EXERCISE —
Please copy the data shown below, word for word.

DATA PROVIDED —
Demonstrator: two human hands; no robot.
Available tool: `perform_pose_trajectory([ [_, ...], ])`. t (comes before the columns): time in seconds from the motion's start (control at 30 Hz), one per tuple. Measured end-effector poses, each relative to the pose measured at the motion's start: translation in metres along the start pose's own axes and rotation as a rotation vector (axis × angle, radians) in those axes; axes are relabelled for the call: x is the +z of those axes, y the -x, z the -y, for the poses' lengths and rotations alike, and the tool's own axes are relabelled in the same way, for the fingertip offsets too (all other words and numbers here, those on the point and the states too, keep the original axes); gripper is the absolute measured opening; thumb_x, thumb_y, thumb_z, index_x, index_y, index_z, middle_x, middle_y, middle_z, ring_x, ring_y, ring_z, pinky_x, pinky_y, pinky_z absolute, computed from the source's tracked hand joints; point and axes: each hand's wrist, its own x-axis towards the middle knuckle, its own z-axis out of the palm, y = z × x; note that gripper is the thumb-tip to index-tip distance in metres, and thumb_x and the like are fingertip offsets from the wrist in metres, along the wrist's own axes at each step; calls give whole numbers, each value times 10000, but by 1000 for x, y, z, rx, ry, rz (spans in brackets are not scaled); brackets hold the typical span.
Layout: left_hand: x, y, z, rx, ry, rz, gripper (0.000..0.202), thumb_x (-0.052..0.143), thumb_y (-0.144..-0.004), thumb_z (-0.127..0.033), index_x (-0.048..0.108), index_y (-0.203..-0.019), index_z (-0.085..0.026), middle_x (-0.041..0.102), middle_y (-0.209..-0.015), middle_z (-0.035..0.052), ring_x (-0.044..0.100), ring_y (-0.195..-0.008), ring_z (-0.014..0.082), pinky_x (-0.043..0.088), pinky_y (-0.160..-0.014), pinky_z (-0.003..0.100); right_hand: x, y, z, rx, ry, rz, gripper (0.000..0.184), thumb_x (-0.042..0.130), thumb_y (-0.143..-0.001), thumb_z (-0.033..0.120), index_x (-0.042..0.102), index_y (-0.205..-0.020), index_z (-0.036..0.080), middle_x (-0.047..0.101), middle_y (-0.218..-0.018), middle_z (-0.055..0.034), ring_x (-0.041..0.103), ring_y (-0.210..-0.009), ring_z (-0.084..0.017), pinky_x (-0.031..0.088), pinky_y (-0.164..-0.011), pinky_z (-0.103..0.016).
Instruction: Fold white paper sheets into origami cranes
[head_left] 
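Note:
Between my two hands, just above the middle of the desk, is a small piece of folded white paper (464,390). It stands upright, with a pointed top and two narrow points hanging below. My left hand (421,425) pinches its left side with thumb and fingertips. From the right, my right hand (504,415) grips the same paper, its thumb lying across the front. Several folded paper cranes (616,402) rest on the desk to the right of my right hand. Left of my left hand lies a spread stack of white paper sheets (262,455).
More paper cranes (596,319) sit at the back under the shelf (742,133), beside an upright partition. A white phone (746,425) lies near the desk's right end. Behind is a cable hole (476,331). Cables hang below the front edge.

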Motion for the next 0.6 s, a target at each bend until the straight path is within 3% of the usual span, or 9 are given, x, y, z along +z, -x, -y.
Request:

ANSWER SPACE —
Demonstrator: two human hands; no robot.
Available tool: `perform_pose_trajectory([ [_, ...], ])`. t (comes before the columns): time in seconds from the motion's start (control at 30 Hz), one per tuple. Measured end-effector poses, each relative to the pose measured at the motion's start: translation in metres along the start pose's own axes and rotation as a rotation vector (axis × angle, radians) in those axes; axes are relabelled for the call: x is the +z of those axes, y the -x, z the -y, for the poses' lengths and rotations alike, and the tool's own axes are relabelled in the same way, for the fingertip offsets too (all other words and numbers here, those on the point and the states too, keep the original axes); gripper is the absolute measured opening; thumb_x, thumb_y, thumb_z, index_x, index_y, index_z, middle_x, middle_y, middle_z, ring_x, ring_y, ring_z, pinky_x, pinky_y, pinky_z absolute, computed from the source's tracked hand joints; point and axes: each hand's wrist, its own x-axis towards the middle knuckle, its own z-axis out of the palm, y = z × x; note that gripper is the thumb-tip to index-tip distance in metres, and thumb_x and the like are fingertip offsets from the wrist in metres, along the wrist's own axes at each step; calls give whole numbers, each value times 10000, but by 1000 for x, y, z, rx, ry, rz (spans in brackets are not scaled); brackets hold the typical span.
Layout: left_hand: x, y, z, rx, ry, rz, gripper (0.000..0.202), thumb_x (-0.052..0.143), thumb_y (-0.144..-0.004), thumb_z (-0.127..0.033), index_x (-0.048..0.108), index_y (-0.203..-0.019), index_z (-0.085..0.026), middle_x (-0.041..0.102), middle_y (-0.209..-0.015), middle_z (-0.035..0.052), ring_x (-0.044..0.100), ring_y (-0.195..-0.008), ring_z (-0.014..0.082), pinky_x (-0.043..0.088), pinky_y (-0.160..-0.014), pinky_z (-0.003..0.100); right_hand: x, y, z, rx, ry, rz, gripper (0.000..0.184), thumb_x (-0.042..0.130), thumb_y (-0.143..-0.001), thumb_z (-0.033..0.120), index_x (-0.042..0.102), index_y (-0.205..-0.020), index_z (-0.036..0.080), middle_x (-0.047..0.101), middle_y (-0.218..-0.018), middle_z (-0.055..0.034), ring_x (-0.041..0.103), ring_y (-0.210..-0.009), ring_z (-0.084..0.017), pinky_x (-0.031..0.088), pinky_y (-0.164..-0.011), pinky_z (-0.103..0.016).
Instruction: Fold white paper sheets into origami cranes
[head_left] 
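Note:
Between my two hands, just above the middle of the desk, is a small piece of folded white paper (464,390). It stands upright, with a pointed top and two narrow points hanging below. My left hand (421,425) pinches its left side with thumb and fingertips. From the right, my right hand (504,415) grips the same paper, its thumb lying across the front. Several folded paper cranes (616,402) rest on the desk to the right of my right hand. Left of my left hand lies a spread stack of white paper sheets (262,455).
More paper cranes (596,319) sit at the back under the shelf (742,133), beside an upright partition. A white phone (746,425) lies near the desk's right end. Behind is a cable hole (476,331). Cables hang below the front edge.
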
Motion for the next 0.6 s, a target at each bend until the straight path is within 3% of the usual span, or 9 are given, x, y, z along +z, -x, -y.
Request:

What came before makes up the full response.